For the data below, give the number of lines in which "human" occurs. Include nothing besides that number.
:: Data supplied ::
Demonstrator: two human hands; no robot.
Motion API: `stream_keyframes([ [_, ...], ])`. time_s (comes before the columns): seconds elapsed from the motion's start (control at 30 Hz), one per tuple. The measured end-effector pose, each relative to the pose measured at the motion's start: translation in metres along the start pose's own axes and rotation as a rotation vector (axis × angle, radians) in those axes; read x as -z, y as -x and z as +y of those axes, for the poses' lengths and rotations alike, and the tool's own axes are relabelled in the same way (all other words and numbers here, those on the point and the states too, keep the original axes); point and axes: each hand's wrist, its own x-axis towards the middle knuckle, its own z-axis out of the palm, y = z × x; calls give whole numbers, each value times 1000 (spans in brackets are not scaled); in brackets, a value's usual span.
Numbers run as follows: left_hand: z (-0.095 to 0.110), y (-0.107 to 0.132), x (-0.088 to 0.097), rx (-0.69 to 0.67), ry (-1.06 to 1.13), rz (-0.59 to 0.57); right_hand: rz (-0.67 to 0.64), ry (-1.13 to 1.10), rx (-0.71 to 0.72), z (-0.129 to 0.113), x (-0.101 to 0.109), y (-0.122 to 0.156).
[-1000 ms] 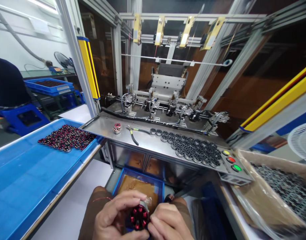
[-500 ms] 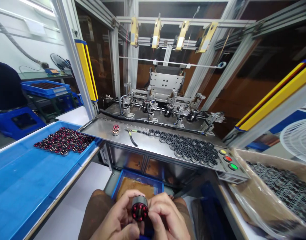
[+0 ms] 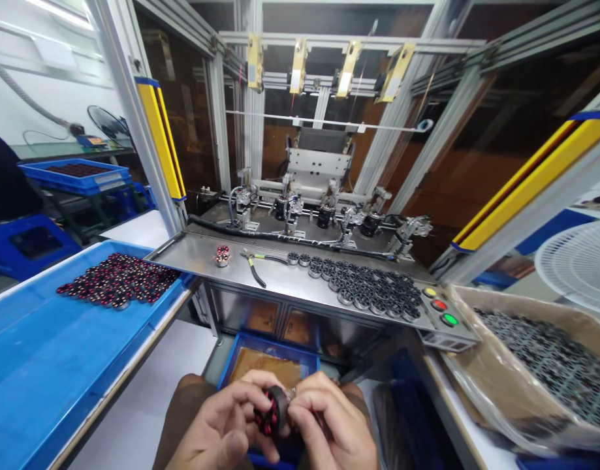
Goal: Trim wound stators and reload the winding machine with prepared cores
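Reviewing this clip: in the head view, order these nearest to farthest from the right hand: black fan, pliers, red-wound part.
From the right hand:
1. Red-wound part: immediately left, in the left hand.
2. Pliers: ahead, on the metal table.
3. Black fan: far left, in the background.

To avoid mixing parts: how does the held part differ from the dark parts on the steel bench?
The held part shows red inside; the dark parts show black and grey, no red. The held part is tilted, in the left hand; the dark parts lie flat on the steel bench. Both are round.
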Motion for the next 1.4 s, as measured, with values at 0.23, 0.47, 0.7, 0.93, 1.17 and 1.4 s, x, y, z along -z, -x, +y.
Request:
stream_keyframes([
  [0.23,0,0,-5,-91,108,134,-3,-46,51,-3,1,-6],
  [0.47,-16,-4,0,179,117,-49,-57,90,203,-1,4,-4],
  [0.7,-19,-1,-2,5,-1,-5,68,20,67,-3,-2,4],
  [0.93,-13,0,-5,-533,-544,99,-30,-555,-465,9,-9,20],
  [1.17,-5,3,-7,-594,-727,130,85,-935,-805,4,-23,21],
  [1.4,-5,3,-5,-543,-678,137,107,-960,-843,0,-25,19],
])
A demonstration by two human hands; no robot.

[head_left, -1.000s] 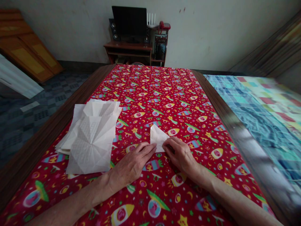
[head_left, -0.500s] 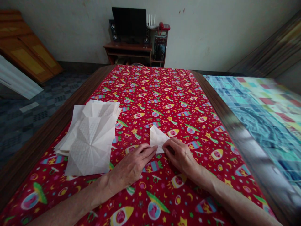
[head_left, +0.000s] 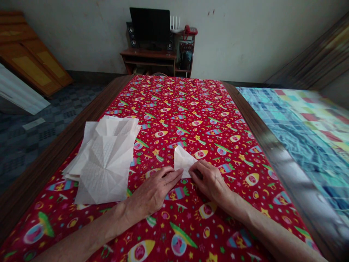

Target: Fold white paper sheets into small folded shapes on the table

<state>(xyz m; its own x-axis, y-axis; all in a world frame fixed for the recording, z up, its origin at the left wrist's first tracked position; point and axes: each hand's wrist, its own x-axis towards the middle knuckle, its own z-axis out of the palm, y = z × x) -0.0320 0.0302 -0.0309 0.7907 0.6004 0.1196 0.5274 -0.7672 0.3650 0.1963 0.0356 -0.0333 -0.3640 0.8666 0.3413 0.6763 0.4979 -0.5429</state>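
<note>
A small piece of folded white paper (head_left: 182, 159) lies on the red patterned tablecloth in front of me, its pointed top rising between my hands. My left hand (head_left: 156, 189) comes from the left, fingers close together, with the tips pressing on the paper's lower left edge. On the other side, my right hand (head_left: 212, 180) has curled fingers pinching the paper's right corner. Its thumb is partly hidden. A loose stack of creased white sheets (head_left: 114, 178) lies to the left, with fold lines fanning from the top sheet's middle and faint printing showing through.
The red tablecloth (head_left: 185, 112) covers a dark wooden table (head_left: 95, 105). A desk (head_left: 147, 54) with a monitor (head_left: 149, 27) and a red telephone (head_left: 191, 31) stands by the far wall. A bed with checked covers (head_left: 289, 127) is at the right, a wooden cabinet (head_left: 35, 54) at the left.
Hardly anything differs. Both hands and the folded paper stay in the same place, and the stack of sheets has not moved.
</note>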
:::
◆ Problem solution:
2